Это, голубчики, узнаете только завтра. Волнуйтесь, волнуйтесь! Два дня назад все эти щелкоперы с пеной У рта кричали: «Цеткин — старая, больная развалина! Куда там ей рейхстаг открывать! Ей же за семьдесят!» А теперь они примчались посмотреть: не разваливаюсь ли я на части. Их просто распирает от любопытства!
Ирма, молодая женщина, ее секретарь, стояла на пороге.

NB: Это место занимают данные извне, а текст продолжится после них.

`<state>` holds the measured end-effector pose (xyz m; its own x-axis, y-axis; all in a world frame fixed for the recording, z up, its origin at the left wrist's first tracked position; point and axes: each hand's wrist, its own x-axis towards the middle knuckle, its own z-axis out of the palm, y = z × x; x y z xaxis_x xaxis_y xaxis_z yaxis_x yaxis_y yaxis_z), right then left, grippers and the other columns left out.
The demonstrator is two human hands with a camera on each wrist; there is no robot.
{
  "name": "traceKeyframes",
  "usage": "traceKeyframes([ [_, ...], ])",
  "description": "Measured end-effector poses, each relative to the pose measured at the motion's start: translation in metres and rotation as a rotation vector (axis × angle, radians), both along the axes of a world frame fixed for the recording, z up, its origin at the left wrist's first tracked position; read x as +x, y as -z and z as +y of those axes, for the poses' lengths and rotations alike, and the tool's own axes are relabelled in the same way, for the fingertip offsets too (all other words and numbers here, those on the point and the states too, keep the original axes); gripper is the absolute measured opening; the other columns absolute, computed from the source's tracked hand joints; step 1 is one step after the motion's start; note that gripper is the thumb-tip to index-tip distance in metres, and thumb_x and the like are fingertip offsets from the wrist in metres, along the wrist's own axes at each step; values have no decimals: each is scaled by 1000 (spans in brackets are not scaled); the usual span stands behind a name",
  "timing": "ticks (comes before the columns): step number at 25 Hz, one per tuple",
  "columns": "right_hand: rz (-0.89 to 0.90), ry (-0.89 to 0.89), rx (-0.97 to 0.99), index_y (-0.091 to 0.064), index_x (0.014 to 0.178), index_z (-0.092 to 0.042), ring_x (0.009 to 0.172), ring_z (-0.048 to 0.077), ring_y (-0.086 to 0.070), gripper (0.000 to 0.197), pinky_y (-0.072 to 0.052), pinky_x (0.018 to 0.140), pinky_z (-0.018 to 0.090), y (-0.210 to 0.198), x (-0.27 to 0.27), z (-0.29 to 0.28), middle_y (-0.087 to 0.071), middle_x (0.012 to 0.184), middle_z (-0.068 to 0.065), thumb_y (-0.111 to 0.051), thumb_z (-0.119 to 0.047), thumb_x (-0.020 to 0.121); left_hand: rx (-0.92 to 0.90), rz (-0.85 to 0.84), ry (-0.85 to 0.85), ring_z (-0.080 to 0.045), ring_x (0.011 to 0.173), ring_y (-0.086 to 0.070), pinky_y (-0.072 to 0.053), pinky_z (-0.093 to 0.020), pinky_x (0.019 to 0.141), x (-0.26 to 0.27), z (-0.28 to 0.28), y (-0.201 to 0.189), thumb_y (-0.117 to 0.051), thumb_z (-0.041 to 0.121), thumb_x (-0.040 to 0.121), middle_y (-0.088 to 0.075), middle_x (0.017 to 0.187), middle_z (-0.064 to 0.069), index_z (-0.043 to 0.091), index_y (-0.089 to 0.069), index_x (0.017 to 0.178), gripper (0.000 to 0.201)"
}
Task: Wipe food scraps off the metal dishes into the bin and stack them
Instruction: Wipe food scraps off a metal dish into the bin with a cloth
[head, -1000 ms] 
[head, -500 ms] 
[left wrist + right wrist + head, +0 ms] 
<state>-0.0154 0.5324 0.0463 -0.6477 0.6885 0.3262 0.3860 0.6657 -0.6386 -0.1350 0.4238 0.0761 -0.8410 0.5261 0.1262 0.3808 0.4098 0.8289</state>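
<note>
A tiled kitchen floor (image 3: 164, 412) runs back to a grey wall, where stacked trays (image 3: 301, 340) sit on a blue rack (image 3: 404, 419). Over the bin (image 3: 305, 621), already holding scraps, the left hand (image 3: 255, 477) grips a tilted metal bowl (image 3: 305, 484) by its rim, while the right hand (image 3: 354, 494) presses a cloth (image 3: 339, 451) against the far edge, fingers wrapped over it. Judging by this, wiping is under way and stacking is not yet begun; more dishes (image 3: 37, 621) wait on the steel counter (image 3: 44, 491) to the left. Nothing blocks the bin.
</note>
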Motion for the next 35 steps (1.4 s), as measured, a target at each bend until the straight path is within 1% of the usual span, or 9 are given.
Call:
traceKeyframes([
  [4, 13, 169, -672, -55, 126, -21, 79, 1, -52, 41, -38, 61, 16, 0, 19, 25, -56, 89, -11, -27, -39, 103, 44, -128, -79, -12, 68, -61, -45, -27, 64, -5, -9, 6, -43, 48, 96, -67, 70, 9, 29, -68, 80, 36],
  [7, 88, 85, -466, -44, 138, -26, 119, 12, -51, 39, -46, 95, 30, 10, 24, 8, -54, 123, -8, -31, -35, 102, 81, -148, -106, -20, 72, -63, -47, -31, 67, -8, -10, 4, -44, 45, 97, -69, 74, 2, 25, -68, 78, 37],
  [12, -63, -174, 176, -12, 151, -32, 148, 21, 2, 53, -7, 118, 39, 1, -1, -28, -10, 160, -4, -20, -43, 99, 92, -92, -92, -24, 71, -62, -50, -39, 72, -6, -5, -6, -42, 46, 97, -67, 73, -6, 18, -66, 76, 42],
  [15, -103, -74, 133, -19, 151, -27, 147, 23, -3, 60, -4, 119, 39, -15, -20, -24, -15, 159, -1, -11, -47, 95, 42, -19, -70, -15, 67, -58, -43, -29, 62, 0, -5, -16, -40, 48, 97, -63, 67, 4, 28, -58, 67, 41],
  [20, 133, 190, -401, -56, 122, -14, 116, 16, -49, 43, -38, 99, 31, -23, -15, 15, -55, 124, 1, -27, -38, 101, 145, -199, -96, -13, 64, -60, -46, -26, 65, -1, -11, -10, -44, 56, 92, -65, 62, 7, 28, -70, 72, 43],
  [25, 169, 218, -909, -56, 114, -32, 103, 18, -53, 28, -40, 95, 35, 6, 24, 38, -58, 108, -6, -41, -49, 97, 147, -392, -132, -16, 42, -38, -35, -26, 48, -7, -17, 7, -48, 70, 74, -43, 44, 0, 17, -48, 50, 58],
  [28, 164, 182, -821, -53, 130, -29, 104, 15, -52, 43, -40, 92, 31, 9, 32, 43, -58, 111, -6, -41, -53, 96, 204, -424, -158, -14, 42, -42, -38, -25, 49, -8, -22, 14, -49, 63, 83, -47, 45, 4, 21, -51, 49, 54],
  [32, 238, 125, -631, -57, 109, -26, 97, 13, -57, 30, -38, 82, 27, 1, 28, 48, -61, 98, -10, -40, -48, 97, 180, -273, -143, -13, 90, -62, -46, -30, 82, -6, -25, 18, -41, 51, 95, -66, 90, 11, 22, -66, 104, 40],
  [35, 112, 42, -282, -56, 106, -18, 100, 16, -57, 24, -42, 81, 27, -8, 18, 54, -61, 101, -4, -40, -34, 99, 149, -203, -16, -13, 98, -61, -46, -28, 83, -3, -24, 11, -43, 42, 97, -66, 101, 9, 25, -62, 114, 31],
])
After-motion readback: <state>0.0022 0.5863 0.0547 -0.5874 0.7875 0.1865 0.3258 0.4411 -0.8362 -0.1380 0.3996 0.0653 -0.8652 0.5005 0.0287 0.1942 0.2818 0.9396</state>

— Вероятно, уже пора, товарищ Клара.
— Ну что ж, будем одеваться.
Поймав озабоченный взгляд Ирмы, добавила:
— У русских есть пословица: «Назвался груздем — это гриб такой, — полезай в кузов».
— О, товарищ Клара! Слава богу, вы уже можете шутить.
— Что нового в почте, Ирма?
Все эти дни Клара получает огромную корреспонденцию.
— Телеграммы от антивоенного конгресса в Америке. И лично от Барбюса.
— Прочтите, Ирма! — Клара давно не может сама читать: не помогают даже сильные очки.
Ирма читает обращение конгресса и теплые строки Анри Барбюса.
Если бы не эта жара! От нее начинается удушье.
Зепп Лангеханс вовсе не стремился попасть на заседание рейхстага. Именно на это — 30 августа 1932 года. Но «партайгеноссен» подняли такую шумиху, что адвокат просто не решился остаться дома. Он вовсе не хотел быть на виду! Кстати сказать, смотря в зеркало, Зепп с опаской отмечал у себя отсутствие черт «нордического типа». Теперь, когда у него совершенно голый череп, пойди докажи, что имел пышную шевелюру соломенного цвета.
Нет, надо идти в рейхстаг.
Собственно, это заседание рейхстага ему не сулит ничего неприятного! И если кое-кто кинет косой взгляд на его свастику, еще неизвестно, чем они сами кончат! За Тельманом и Пиком, конечно, еще стоит сила… Подумать только, в какой обстановке они собрали больше пяти миллионов голосов! Но ветер дует не в те паруса, нет! А вдруг?
Холодок пробежал по спине адвоката от этого «вдруг», непонятно почему вынырнувшего из глубины сознания.
Не слишком ли далеко отошел он от избранной им роли «слуги двух господ»? Кто его знает? Только одно справедливо: «Tertium non datur» — третьего не дано!